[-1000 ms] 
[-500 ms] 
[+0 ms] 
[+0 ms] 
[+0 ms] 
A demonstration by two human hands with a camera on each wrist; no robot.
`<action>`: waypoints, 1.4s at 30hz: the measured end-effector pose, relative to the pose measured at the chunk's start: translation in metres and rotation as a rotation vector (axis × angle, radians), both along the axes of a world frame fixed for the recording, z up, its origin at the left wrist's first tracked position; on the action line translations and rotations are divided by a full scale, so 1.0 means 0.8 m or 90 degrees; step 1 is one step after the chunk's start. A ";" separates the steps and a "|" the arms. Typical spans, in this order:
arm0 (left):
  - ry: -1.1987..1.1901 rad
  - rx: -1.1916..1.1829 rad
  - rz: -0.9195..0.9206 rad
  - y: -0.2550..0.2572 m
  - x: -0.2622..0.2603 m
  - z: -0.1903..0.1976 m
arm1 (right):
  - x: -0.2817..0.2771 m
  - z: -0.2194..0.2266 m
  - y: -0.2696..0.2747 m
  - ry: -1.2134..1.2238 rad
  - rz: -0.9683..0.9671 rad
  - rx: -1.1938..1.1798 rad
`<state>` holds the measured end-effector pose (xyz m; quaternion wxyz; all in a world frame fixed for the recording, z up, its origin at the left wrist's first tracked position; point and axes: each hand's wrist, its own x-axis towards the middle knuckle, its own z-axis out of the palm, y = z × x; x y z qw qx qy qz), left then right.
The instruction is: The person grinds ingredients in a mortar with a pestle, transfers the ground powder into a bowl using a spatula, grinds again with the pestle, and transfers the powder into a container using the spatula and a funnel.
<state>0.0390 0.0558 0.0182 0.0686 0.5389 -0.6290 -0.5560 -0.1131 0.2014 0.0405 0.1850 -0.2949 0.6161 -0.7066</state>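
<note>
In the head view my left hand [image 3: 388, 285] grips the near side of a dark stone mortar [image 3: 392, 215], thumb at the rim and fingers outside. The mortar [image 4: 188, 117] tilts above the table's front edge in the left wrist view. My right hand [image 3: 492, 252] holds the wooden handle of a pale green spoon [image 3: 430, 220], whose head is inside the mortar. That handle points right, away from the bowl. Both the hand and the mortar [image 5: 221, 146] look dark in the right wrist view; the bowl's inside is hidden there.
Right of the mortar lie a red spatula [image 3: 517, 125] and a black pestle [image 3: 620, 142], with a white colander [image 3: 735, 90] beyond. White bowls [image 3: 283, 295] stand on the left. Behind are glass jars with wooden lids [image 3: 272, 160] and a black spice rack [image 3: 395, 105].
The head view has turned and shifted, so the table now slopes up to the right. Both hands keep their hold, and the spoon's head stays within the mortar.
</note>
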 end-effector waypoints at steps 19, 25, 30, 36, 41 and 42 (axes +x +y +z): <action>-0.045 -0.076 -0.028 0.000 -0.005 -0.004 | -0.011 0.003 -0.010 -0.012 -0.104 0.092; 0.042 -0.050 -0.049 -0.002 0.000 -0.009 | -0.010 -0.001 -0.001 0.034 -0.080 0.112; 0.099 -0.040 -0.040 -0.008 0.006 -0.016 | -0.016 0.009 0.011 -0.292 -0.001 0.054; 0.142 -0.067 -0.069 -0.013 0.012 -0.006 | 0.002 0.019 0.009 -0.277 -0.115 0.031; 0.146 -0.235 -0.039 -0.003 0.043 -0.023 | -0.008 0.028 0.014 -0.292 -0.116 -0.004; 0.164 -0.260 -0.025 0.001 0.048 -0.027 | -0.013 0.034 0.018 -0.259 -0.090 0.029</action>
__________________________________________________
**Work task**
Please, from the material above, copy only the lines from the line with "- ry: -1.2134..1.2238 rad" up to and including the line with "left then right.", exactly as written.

**Exercise answer**
  - ry: -1.2134..1.2238 rad
  - rz: -0.9683..0.9671 rad
  - rx: -1.1938..1.1798 rad
`<state>` holds the measured end-effector pose (xyz m; quaternion wxyz; all in a world frame fixed for the recording, z up, its origin at the left wrist's first tracked position; point and axes: each hand's wrist, its own x-axis towards the middle knuckle, its own z-axis out of the palm, y = z × x; x y z qw qx qy qz), left then right.

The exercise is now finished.